■ **What this task involves**
Without any of the pictures, set down the data below exactly.

■ **The data**
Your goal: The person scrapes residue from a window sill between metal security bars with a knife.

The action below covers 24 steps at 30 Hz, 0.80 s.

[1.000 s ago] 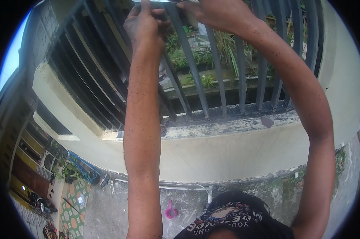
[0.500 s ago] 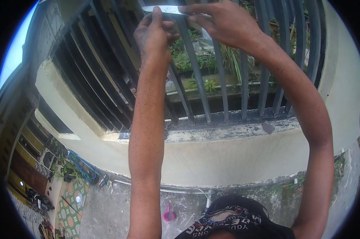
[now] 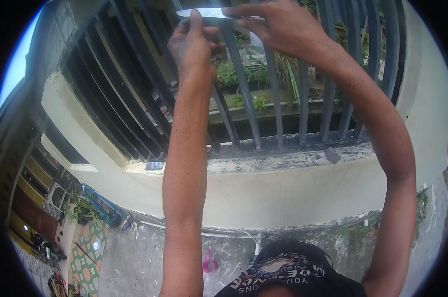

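Pale flat strip (image 3: pixel 204 12) is held high, just in front of the dark metal railing (image 3: pixel 243 99). The left hand (image 3: pixel 194 44) pinches its one end with the fingertips and the right hand (image 3: pixel 278 27) pinches the other end (fingers closed over it). Under the bars runs a painted ledge (image 3: pixel 283 161).

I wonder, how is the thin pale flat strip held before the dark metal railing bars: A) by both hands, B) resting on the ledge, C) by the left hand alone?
A: the left hand and the right hand each grip the thin pale flat strip, before the dark metal railing bars.
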Motion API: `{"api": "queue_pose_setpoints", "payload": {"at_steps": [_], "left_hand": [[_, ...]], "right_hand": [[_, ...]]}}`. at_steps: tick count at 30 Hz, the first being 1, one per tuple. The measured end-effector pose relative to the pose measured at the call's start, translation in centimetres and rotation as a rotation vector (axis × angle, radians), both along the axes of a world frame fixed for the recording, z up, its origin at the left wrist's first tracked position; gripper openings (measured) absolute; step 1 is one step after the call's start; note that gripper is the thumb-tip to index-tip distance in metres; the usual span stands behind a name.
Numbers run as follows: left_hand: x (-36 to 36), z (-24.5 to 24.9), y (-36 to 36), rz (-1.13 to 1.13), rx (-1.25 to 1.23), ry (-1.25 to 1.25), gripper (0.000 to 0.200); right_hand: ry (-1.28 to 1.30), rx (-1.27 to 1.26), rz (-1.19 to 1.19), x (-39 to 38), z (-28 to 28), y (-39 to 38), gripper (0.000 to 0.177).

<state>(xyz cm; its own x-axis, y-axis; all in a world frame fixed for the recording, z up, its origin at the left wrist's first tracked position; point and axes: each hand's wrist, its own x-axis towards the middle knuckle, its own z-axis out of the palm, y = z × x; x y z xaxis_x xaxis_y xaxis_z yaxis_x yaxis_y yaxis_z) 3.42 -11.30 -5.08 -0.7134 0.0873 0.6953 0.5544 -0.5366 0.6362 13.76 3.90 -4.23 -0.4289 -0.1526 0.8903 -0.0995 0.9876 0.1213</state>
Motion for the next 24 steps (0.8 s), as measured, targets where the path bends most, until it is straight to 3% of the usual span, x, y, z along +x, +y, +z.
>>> {"api": "queue_pose_setpoints", "payload": {"at_steps": [2, 6, 8, 14, 16, 20, 22, 24], "left_hand": [[0.1, 0.9, -0.2, -0.005, 0.016, 0.003, 0.029], [0.4, -1.2, -0.6, -0.01, -0.072, 0.01, 0.028], [0.6, -0.8, -0.7, 0.001, -0.101, 0.023, 0.027], [0.0, 0.9, -0.5, 0.013, -0.03, 0.038, 0.028], [0.4, -0.5, -0.7, 0.001, -0.09, 0.047, 0.029], [0.1, -0.1, -0.2, 0.013, -0.071, 0.038, 0.029], [-0.2, 0.6, -0.1, 0.003, -0.037, 0.091, 0.029], [0.0, 0.2, 0.0, 0.018, -0.037, 0.082, 0.029]], "right_hand": [[0.007, -0.042, 0.152, 1.7, 1.8, -0.8, 0.028], [-0.102, -0.084, 0.015, 0.4, -1.2, -0.5, 0.029], [0.02, 0.03, -0.06, -0.3, -1.5, 0.1, 0.03], [0.235, 0.157, 0.13, -1.6, 0.4, 0.7, 0.031], [-0.108, -0.079, -0.045, 0.7, -0.7, -0.7, 0.029], [-0.12, -0.11, -0.023, 0.3, -0.6, -0.1, 0.029], [0.196, 0.129, 0.019, -1.2, -0.1, 0.6, 0.029], [0.215, 0.139, 0.055, -1.3, -0.5, 1.0, 0.029]]}}
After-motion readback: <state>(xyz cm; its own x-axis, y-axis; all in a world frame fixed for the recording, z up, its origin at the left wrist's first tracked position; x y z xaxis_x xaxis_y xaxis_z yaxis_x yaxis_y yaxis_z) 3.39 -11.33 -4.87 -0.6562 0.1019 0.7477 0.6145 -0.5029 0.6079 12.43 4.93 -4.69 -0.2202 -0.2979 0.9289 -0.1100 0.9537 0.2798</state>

■ **Result**
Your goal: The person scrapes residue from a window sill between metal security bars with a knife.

The action below covers 24 steps at 30 Hz, 0.80 s.

[1.000 s ago] 
[0.500 s ago] 
[now] 

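Pale flat strip (image 3: pixel 204 12) is held high, just in front of the dark metal railing (image 3: pixel 243 99). The left hand (image 3: pixel 194 44) pinches its one end with the fingertips and the right hand (image 3: pixel 278 27) pinches the other end (fingers closed over it). Under the bars runs a painted ledge (image 3: pixel 283 161).

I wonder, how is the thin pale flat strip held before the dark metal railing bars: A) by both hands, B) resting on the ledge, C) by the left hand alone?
A: the left hand and the right hand each grip the thin pale flat strip, before the dark metal railing bars.
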Motion API: `{"api": "queue_pose_setpoints", "payload": {"at_steps": [_], "left_hand": [[_, ...]], "right_hand": [[_, ...]]}}`. at_steps: tick count at 30 Hz, the first being 1, one per tuple. The measured end-effector pose relative to the pose measured at the call's start, translation in centimetres and rotation as a rotation vector (axis × angle, radians), both along the axes of a world frame fixed for the recording, z up, its origin at the left wrist's first tracked position; gripper openings (measured) absolute; step 1 is one step after the call's start; note that gripper is the thumb-tip to index-tip distance in metres; the usual span stands behind a name.
Numbers run as follows: left_hand: x (-36 to 36), z (-24.5 to 24.9), y (-36 to 36), rz (-1.13 to 1.13), rx (-1.25 to 1.23), ry (-1.25 to 1.25), gripper (0.000 to 0.200); right_hand: ry (-1.28 to 1.30), rx (-1.27 to 1.26), rz (-1.19 to 1.19), x (-39 to 38), z (-28 to 28), y (-39 to 38), gripper (0.000 to 0.177).

<state>(xyz cm; its own x-axis, y-axis; all in a world frame fixed for the recording, z up, its origin at the left wrist's first tracked position; point and axes: each hand's wrist, its own x-axis towards the middle knuckle, its own z-axis out of the palm, y = z × x; x y z xaxis_x xaxis_y xaxis_z yaxis_x yaxis_y yaxis_z) 3.42 -11.30 -5.08 -0.7134 0.0873 0.6953 0.5544 -0.5366 0.6362 13.76 3.90 -4.23 -0.4289 -0.1526 0.8903 -0.0995 0.9876 0.1213</state>
Motion for the next 24 steps (0.8 s), as measured, targets where the path bends most, until it is straight to 3% of the usual span, x, y, z along +x, +y, +z.
>>> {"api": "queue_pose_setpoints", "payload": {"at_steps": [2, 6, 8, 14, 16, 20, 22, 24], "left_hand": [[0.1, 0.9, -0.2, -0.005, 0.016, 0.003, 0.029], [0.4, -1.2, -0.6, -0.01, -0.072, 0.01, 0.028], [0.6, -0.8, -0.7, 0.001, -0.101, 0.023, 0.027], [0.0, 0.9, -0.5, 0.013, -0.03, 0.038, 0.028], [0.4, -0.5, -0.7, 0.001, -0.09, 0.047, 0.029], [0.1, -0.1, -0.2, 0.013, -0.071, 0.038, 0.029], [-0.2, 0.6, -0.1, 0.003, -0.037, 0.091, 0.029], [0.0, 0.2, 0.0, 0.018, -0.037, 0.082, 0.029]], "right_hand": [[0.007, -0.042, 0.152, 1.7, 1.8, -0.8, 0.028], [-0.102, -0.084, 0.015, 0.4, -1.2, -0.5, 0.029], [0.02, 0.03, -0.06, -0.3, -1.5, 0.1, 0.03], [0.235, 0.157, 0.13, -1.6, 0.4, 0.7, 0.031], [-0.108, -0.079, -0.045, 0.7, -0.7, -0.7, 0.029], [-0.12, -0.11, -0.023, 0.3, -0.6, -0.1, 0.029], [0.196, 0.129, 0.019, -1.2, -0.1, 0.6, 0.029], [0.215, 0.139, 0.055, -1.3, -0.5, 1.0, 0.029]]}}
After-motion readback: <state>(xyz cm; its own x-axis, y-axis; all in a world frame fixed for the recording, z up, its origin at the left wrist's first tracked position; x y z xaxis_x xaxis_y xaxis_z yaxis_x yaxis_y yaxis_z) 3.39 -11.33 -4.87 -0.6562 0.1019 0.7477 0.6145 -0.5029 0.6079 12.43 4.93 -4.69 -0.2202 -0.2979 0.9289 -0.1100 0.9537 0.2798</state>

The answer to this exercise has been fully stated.